Vor allem durfte das Landgericht seine Wertung rechtsfehlerfrei mit dem für die höheren Dienste zentralen Kriterium des Unternehmerrisikos, das hier fehlte, und der Art der Vergütung begründen. Es hat zutreffend insoweit darauf abgestellt, dass der angeklagte Kanzleiinhaber den Rechtsanwälten für ihre volle Arbeitskraft faktisch ein festes Jahresgehalt auszahlte, dessen Höhe gänzlich unabhängig vom Gewinn und Verlust der Kanzlei und – insbesondere – der von ihnen erbrachten Arbeitsleistung war. Weder hatten die Rechtsanwälte eigenes Kapital noch die eigene Arbeitskraft mit der Gefahr des Verlustes einzusetzen, so dass es an den maßgeblichen Kriterien für ein unternehmerisches Risiko fehlte. Dass das Landgericht aus dem Fehlen eigenen Unternehmerrisikos und der fest vereinbarten Vergütung mögliche Rückschlüsse auf die rechtliche Natur des Arbeitseinsatzes als abhängige Beschäftigung gezogen hat, war rechtlich zutreffend und auch geboten, zumal es den Rechtsanwälten nach den Feststellungen zeitlich nicht möglich war, für andere Auftraggeber tätig zu sein. Die bloße Möglichkeit der Kündigung der geschlossenen Verträge durch den angeklagten Kanzleiinhaber führt – genauso wenig wie bei anderen Arbeitnehmern – nicht dazu, dass diese ein unternehmerisches Risiko tragen.
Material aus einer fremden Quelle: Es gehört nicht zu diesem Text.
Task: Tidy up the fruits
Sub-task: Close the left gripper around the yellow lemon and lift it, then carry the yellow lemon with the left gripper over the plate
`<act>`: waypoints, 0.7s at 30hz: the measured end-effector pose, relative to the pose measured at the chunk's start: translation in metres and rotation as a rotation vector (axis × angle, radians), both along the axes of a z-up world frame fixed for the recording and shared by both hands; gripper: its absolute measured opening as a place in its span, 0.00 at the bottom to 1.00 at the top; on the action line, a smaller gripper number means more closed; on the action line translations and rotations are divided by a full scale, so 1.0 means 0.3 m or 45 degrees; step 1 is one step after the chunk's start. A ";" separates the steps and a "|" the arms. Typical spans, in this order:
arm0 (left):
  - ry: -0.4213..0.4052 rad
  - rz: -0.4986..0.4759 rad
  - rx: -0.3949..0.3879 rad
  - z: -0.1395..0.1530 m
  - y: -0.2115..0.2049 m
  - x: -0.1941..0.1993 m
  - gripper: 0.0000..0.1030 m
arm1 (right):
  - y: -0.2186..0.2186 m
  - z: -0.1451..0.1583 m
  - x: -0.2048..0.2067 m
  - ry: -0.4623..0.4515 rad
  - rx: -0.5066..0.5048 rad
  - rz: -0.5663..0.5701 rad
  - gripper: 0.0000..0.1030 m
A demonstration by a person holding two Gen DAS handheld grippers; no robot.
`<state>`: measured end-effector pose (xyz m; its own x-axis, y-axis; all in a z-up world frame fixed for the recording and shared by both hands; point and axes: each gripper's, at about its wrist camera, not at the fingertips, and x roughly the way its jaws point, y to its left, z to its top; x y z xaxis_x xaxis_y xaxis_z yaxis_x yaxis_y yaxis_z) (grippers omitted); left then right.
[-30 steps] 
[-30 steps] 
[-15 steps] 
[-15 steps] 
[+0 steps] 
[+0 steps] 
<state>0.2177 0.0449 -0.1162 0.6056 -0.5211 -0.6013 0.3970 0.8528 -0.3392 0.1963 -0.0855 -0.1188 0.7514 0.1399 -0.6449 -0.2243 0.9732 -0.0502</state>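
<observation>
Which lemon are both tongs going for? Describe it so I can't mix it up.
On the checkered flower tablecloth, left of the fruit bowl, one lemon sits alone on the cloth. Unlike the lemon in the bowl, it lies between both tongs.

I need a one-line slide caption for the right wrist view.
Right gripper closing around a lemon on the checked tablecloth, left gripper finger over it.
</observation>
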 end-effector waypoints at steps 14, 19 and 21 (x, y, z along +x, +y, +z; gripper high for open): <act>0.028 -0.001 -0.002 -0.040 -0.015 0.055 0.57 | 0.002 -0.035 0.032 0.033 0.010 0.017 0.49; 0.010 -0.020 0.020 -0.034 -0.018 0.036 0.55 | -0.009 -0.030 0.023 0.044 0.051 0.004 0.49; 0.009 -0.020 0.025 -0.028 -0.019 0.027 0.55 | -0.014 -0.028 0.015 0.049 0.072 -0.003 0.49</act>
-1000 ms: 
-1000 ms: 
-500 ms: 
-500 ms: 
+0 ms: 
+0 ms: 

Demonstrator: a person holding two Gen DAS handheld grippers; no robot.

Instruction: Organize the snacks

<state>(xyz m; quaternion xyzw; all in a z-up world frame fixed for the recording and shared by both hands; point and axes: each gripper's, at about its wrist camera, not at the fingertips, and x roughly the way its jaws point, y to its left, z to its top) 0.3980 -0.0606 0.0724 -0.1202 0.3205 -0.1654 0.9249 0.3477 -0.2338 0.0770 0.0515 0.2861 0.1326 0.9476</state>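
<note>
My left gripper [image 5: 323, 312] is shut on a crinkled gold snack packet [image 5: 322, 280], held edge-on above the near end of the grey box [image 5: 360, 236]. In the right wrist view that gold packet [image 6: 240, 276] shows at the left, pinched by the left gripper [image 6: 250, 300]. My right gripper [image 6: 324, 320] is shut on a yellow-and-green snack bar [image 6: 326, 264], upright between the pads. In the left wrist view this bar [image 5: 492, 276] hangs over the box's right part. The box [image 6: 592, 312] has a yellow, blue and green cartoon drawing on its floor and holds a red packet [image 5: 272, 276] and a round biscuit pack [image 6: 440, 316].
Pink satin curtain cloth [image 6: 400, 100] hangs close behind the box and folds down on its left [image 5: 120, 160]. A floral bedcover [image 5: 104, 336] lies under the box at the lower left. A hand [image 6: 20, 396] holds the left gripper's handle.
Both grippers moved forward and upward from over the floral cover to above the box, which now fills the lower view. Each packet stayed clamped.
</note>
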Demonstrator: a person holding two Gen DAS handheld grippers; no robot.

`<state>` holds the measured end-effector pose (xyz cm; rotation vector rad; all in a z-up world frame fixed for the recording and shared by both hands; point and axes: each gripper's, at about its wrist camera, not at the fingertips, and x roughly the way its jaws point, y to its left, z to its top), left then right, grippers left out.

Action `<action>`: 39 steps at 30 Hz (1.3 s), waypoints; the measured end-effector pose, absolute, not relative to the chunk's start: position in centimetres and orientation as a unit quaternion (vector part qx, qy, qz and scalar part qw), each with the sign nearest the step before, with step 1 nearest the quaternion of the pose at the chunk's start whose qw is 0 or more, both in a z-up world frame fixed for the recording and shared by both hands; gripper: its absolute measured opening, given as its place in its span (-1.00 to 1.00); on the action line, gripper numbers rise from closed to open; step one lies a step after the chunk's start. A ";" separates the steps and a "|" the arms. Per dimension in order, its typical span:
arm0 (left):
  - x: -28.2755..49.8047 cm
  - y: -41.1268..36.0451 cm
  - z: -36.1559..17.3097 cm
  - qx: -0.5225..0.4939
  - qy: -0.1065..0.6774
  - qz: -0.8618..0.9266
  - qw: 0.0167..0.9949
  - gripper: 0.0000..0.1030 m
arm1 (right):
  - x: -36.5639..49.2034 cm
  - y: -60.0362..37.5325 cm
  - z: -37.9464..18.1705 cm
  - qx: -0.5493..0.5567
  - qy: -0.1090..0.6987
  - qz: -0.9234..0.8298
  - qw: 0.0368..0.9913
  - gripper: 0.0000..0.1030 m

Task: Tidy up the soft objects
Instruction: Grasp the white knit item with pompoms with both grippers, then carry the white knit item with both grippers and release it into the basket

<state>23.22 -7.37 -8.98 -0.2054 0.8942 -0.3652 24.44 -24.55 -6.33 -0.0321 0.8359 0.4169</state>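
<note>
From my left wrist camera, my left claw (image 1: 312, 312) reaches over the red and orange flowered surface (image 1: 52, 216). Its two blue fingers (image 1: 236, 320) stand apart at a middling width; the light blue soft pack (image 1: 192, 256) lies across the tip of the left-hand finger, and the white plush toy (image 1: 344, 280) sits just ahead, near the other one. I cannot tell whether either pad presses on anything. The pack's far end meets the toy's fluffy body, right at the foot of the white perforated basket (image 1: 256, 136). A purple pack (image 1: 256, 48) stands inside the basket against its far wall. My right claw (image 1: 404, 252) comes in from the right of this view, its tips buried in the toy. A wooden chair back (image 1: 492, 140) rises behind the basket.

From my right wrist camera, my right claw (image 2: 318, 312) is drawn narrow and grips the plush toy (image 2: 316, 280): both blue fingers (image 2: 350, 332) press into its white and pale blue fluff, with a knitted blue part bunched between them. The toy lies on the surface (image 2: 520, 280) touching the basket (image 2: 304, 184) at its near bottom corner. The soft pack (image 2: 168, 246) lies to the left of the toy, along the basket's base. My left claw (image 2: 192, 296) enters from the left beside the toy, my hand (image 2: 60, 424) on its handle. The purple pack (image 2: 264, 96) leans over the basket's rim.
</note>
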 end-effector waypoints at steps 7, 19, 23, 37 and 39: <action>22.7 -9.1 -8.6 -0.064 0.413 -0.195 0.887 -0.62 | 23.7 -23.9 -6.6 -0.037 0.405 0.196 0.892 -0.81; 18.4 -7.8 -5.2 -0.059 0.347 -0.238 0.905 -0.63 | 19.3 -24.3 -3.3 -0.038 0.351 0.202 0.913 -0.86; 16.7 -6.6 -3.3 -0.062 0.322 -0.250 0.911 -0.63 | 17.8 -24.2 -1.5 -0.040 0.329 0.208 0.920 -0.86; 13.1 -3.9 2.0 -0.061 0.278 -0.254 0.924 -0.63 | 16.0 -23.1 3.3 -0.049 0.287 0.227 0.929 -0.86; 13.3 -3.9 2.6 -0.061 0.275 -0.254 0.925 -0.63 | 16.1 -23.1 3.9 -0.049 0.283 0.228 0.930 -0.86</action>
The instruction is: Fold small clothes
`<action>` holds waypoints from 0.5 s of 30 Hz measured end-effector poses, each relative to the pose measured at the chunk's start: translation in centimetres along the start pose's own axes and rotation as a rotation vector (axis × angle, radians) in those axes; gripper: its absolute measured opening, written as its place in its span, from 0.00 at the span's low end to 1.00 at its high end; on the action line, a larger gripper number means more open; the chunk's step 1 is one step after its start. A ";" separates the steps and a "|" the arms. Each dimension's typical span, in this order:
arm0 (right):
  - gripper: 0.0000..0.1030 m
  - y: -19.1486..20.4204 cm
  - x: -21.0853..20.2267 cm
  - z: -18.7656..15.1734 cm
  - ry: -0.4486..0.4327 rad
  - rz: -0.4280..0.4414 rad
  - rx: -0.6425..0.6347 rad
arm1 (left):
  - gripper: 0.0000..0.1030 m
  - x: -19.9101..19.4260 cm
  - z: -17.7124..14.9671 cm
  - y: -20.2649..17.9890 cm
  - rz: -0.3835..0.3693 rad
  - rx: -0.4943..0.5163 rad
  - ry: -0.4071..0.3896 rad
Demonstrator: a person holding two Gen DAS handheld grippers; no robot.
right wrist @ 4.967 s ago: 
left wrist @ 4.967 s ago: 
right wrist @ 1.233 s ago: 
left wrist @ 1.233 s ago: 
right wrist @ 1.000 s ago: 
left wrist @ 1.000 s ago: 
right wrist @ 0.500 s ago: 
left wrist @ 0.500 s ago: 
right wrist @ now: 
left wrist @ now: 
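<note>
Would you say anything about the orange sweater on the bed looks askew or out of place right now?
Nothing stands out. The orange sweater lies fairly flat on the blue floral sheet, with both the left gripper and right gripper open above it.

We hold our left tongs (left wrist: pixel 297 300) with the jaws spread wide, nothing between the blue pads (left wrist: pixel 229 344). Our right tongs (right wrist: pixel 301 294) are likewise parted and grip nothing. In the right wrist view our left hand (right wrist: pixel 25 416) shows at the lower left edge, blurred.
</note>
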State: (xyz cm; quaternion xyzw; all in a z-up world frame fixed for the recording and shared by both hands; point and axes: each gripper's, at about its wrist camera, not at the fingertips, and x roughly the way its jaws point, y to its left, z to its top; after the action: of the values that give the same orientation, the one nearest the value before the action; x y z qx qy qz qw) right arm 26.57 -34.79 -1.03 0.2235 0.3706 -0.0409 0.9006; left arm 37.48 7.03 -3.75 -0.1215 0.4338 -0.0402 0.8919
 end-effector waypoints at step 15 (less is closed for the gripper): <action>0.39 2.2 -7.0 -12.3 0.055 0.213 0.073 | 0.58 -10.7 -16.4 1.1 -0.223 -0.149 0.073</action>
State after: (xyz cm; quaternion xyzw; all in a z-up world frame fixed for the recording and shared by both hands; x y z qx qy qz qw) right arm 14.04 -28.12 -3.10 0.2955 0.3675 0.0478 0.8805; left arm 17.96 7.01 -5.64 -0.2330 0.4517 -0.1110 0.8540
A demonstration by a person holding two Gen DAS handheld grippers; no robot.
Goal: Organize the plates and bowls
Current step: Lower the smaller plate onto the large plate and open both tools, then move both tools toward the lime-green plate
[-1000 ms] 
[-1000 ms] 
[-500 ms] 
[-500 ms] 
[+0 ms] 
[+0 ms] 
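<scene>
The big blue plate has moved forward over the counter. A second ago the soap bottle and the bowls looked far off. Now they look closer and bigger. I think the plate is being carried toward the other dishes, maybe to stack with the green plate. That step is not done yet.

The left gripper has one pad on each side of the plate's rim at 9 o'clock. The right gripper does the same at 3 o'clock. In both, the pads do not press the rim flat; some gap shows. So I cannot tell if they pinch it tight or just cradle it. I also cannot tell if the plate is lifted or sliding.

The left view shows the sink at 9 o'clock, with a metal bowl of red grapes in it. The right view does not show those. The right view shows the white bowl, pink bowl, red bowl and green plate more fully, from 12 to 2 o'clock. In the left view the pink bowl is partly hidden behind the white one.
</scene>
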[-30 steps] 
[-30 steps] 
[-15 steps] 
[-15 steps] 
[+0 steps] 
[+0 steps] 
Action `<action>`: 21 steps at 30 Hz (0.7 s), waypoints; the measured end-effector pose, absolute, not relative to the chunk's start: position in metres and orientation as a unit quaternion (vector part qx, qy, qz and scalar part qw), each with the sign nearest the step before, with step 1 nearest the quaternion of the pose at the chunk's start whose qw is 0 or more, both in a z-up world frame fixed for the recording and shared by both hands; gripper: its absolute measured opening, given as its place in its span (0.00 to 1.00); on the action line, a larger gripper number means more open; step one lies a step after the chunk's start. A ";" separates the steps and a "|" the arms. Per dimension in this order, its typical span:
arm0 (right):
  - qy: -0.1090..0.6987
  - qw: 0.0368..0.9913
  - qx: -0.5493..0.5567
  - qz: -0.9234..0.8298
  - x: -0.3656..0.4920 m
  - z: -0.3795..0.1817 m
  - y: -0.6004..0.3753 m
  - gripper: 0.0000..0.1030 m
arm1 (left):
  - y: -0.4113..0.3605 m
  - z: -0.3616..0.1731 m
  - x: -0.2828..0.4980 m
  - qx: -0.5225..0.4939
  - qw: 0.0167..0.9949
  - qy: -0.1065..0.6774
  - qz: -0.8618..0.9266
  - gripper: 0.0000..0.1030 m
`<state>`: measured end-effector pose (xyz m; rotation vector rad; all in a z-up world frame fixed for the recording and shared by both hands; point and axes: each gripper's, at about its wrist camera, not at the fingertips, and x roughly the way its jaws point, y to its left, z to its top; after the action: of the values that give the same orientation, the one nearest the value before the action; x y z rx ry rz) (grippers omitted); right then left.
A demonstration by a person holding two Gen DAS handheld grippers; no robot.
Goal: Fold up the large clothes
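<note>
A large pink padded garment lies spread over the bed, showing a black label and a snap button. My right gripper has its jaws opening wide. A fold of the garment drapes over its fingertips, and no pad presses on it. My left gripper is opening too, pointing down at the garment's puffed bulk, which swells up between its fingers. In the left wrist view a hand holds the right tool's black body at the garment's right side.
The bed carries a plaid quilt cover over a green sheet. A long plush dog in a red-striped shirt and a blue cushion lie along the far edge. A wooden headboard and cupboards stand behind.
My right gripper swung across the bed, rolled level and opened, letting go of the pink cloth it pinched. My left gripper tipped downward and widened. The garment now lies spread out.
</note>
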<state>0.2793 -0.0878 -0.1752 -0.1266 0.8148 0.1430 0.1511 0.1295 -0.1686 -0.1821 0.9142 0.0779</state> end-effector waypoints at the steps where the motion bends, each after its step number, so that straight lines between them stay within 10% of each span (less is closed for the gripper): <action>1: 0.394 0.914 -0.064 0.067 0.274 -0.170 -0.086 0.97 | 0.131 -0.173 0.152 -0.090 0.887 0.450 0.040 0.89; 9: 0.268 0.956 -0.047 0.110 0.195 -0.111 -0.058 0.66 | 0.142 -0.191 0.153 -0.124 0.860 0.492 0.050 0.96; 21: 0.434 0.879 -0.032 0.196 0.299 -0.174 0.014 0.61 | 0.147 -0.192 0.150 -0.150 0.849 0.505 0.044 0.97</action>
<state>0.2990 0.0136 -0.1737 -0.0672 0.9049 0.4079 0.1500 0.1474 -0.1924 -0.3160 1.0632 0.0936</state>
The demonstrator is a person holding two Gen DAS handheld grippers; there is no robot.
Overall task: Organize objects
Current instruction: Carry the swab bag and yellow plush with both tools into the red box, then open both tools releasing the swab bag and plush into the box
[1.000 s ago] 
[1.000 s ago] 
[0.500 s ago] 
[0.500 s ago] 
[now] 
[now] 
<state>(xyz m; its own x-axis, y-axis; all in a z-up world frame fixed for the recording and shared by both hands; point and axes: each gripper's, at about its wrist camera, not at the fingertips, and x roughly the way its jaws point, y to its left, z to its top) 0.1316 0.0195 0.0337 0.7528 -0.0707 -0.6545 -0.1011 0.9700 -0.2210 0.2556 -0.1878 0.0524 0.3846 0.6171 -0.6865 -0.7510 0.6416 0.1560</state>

Zu Recht hat das Landgericht angenommen, dass die von den vermeintlich freiwillig gesetzlich versicherten Rechtsanwälten gezahlten Kranken- und Pflegeversicherungsbeiträge nicht schon die Tatbestandsmäßigkeit des § 266a Abs. 1 StGB ausschließen, sondern erst auf der Ebene der Strafzumessung zu berücksichtigen sind. Bei § 266a Abs. 1 StGB handelt es sich um ein echtes Unterlassungsdelikt; das tatbestandsmäßige Verhalten erschöpft sich in der bloßen Nichterfüllung eines Handlungsgebots bei Handlungsfähigkeit, ohne dass ein darüberhinausgehender Erfolg eintreten muss. Das Vorenthalten im Sinne des § 266a Abs. 1 StGB ist mit der schlichten Nichtzahlung von Sozialversicherungsbeiträgen erfüllt.